### TASK DESCRIPTION
Return only that part of the material below which starts with the line containing "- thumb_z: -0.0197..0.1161" and goes on through the line containing "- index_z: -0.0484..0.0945", restated exactly.

### PROVIDED MATERIAL
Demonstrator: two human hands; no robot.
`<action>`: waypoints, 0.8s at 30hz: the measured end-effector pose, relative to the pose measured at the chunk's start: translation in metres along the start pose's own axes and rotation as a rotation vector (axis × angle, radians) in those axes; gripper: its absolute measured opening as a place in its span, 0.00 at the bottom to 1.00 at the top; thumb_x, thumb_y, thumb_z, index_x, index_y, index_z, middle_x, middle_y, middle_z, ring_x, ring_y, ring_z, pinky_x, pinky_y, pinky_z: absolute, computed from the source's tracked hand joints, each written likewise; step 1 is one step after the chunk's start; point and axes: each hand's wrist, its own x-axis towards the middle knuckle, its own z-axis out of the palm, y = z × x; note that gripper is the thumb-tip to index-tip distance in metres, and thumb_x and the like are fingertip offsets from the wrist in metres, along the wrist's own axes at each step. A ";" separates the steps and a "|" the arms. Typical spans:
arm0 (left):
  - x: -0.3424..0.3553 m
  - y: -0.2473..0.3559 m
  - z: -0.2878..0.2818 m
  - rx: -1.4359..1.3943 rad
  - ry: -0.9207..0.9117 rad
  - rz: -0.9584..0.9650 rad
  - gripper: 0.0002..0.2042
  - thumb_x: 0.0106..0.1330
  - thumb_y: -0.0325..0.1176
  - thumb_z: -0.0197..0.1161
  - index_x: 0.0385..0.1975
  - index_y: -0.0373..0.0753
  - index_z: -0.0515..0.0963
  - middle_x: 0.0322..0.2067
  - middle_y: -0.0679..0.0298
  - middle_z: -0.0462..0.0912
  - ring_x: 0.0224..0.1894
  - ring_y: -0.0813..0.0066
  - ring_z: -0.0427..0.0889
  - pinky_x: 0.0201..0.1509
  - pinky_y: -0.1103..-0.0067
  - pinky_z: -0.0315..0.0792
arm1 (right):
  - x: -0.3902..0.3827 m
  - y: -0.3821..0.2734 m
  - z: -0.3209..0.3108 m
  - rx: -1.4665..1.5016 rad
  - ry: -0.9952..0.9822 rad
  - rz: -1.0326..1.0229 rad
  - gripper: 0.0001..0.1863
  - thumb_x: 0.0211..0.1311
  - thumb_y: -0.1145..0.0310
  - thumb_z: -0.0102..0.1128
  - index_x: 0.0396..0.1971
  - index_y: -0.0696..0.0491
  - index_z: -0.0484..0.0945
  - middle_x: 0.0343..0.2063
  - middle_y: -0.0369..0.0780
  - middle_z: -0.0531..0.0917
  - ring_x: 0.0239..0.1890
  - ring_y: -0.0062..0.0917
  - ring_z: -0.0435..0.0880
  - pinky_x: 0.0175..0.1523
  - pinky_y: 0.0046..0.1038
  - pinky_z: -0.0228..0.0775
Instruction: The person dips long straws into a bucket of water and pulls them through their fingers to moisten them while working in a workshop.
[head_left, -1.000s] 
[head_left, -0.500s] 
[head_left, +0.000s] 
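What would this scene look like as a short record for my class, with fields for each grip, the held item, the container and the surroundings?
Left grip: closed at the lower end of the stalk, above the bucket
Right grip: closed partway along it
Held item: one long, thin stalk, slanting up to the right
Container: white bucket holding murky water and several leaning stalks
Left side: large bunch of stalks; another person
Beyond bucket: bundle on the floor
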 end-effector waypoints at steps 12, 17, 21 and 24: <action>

### EXPECTED ANSWER
  - thumb_z: -0.0197..0.1161
  - index_x: 0.0385..0.1975
  - index_y: -0.0373..0.0753
  - index_z: -0.0515..0.0963
  - middle_x: 0.0322..0.2067
  - middle_y: -0.0679..0.0298
  - middle_z: -0.0462..0.0912
  - ring_x: 0.0224..0.1894
  - ring_y: -0.0813..0.0066
  - ring_z: -0.0427..0.0889
  - pinky_x: 0.0201..0.1509
  - pinky_y: -0.1103..-0.0067
  - pinky_z: -0.0315..0.0792
arm1 (right):
  - x: -0.3902..0.3827 m
  - y: -0.3821..0.2734 m
  - z: -0.3209..0.3108 m
  - rx: -1.4665..1.5016 rad
  - ry: -0.9952..0.9822 rad
  - rz: -1.0326..1.0229 rad
  - gripper: 0.0001..0.1863
  - thumb_x: 0.0211..0.1311
  - thumb_y: -0.1145..0.0310
  - thumb_z: -0.0102..0.1128
  - index_x: 0.0396..0.1971
  - index_y: -0.0696..0.0491
  - index_z: -0.0484..0.0945

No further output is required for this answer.